Research anchors behind the rationale

  • SPACE framework: productivity is multidimensional, and activity metrics should not be used in isolation.
  • Relative code churn research: changed LOC becomes useful when interpreted as contextual change magnitude rather than as a vanity metric.
  • Just-in-time quality assurance research: files touched and change diffusion are among the most useful signals for risky software changes.
  • Architecture modifiability research: semantic architectural transformations affect change cost beyond raw structural metrics alone.
  • Computer-activity studies: active minutes can correlate with perceived productivity, but extremes and context still matter.
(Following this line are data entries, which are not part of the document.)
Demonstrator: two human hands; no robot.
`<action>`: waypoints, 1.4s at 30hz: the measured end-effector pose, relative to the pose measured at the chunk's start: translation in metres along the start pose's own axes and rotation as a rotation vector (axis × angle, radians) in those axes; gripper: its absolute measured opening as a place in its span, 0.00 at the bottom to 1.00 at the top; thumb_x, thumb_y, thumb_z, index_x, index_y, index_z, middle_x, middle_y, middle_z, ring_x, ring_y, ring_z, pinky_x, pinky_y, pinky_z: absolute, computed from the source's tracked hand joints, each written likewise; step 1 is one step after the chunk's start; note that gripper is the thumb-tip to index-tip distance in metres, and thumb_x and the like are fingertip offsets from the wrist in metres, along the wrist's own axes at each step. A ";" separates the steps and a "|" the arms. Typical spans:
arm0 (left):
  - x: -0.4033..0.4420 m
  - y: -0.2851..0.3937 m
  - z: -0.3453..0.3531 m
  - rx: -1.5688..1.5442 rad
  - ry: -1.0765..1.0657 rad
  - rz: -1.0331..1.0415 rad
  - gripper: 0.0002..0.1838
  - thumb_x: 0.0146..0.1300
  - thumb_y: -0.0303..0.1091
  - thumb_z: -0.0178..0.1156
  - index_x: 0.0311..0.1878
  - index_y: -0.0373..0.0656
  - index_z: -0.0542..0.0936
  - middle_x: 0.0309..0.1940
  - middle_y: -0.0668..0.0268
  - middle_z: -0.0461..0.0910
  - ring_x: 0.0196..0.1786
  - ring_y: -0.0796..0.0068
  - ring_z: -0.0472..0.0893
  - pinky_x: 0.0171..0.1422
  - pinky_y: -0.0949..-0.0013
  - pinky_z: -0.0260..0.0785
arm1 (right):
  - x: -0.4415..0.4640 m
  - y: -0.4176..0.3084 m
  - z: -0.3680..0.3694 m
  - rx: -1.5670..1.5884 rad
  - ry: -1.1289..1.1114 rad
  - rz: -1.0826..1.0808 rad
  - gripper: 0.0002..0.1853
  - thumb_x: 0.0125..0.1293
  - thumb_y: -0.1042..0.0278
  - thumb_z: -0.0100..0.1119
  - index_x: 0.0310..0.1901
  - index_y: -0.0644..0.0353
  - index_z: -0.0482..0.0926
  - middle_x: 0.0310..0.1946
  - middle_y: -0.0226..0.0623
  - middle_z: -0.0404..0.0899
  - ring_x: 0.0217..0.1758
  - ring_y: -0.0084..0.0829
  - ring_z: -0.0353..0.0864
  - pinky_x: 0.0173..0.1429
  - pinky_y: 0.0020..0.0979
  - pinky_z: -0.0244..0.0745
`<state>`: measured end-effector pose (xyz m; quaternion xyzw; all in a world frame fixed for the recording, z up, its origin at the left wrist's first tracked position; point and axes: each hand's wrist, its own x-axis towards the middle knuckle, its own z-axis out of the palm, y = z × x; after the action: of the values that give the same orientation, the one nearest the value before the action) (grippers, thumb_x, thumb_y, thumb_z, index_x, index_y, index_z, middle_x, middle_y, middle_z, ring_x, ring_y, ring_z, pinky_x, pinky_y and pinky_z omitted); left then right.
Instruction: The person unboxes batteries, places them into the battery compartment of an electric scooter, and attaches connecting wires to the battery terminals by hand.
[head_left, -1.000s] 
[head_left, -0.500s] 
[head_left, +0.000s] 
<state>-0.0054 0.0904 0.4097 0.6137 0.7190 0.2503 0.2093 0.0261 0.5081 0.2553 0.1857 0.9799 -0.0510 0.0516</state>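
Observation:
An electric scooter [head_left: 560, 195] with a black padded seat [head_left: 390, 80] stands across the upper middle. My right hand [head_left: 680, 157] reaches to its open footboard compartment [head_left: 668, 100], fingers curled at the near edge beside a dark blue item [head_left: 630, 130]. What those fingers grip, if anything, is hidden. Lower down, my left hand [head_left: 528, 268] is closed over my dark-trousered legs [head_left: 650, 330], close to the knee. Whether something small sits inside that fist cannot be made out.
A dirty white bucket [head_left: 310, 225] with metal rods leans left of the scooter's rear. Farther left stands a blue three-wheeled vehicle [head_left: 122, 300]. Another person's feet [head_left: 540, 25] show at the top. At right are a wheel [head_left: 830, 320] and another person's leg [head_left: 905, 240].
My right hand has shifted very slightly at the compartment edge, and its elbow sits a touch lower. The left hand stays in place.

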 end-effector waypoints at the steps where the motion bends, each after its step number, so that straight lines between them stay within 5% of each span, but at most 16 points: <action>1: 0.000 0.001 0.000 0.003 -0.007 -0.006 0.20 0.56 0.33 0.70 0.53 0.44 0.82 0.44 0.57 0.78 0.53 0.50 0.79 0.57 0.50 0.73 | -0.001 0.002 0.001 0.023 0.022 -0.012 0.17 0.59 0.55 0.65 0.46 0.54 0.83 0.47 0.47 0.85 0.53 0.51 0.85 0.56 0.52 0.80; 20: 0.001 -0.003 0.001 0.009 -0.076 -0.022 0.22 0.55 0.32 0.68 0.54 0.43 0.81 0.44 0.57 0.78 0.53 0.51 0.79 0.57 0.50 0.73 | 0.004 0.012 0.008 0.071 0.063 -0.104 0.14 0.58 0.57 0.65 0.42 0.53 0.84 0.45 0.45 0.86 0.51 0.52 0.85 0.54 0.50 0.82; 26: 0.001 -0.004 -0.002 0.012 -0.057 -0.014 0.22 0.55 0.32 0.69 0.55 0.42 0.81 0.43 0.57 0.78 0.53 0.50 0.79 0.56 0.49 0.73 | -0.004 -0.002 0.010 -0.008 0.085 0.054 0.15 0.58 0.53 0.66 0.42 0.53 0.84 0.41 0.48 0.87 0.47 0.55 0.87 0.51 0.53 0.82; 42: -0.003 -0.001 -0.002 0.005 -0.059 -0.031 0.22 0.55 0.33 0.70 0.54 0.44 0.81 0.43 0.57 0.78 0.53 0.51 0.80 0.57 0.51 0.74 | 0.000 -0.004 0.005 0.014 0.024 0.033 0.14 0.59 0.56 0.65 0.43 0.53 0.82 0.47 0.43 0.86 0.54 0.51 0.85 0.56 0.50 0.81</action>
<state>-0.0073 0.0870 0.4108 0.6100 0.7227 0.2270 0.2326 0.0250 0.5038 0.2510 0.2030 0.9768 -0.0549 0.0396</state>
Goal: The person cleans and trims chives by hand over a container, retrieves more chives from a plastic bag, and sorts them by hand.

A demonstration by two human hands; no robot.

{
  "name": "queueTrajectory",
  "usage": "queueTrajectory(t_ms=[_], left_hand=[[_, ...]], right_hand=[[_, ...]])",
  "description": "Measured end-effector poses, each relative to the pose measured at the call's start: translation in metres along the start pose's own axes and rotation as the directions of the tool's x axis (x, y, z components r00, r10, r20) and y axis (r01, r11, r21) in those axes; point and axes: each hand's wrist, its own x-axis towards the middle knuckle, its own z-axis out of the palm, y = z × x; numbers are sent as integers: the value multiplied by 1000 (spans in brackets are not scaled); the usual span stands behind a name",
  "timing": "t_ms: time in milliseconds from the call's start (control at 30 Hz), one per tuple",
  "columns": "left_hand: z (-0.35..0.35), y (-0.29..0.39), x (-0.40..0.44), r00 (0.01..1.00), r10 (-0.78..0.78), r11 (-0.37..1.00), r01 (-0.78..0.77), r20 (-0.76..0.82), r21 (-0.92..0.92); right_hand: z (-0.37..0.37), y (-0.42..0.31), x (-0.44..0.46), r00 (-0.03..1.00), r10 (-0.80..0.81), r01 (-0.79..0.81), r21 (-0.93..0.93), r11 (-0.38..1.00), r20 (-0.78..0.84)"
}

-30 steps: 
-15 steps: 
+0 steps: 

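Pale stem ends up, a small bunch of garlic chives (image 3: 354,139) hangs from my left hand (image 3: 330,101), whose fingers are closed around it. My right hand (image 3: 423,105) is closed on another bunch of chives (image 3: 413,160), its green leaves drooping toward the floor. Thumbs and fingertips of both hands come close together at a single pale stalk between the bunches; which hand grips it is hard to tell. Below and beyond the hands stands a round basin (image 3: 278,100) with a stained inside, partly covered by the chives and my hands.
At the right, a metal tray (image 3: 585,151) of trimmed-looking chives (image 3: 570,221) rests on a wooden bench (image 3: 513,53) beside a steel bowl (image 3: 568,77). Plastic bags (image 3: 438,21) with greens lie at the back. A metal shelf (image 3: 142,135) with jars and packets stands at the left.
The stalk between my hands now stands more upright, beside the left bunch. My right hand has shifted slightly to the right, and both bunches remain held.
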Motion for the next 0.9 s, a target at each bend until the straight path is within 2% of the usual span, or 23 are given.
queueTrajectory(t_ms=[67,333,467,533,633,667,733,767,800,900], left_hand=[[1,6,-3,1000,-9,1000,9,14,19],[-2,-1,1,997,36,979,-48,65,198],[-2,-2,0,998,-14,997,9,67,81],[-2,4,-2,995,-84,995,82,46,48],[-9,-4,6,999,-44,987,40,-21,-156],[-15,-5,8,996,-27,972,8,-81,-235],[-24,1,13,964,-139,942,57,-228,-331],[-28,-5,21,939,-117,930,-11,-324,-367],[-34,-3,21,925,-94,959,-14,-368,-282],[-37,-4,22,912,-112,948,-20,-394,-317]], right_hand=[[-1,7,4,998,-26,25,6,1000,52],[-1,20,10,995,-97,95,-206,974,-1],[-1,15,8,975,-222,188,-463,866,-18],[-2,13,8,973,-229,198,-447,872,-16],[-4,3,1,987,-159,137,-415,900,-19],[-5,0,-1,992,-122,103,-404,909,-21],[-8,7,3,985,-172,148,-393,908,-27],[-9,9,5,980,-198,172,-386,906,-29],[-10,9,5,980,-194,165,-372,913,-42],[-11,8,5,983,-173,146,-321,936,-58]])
How to use the score safely

  • Treat the score as a retrospective index, not as a universal truth about individual productivity.
  • Compare contributors only inside similar scope, visibility, and time windows rather than across unrelated months or teams.
  • Read high effort together with solved tasks, risk, and review quality; effort alone is not effectiveness.
  • Never turn the score into payroll, surveillance, or a single-number performance system.

Where teams use it

This page works best as a retrospective and planning aid, especially when a team wants to celebrate contribution without losing nuance.
  • Run retrospectives with a shared view of solved work, contributor mix, and relative task effort.
  • Celebrate specialists and generalists without forcing the conversation into raw ticket counts.
  • Spot work that needed multiple contributors or carried unusually high relative effort.
  • Find follow-up topics for pairing, knowledge sharing, or planning quality in the next sprint.

Best used for retrospectives and coaching

This board is ideal for looking back, spotting patterns, and celebrating contribution. It should support discussion and learning, not replace human judgment with a single score.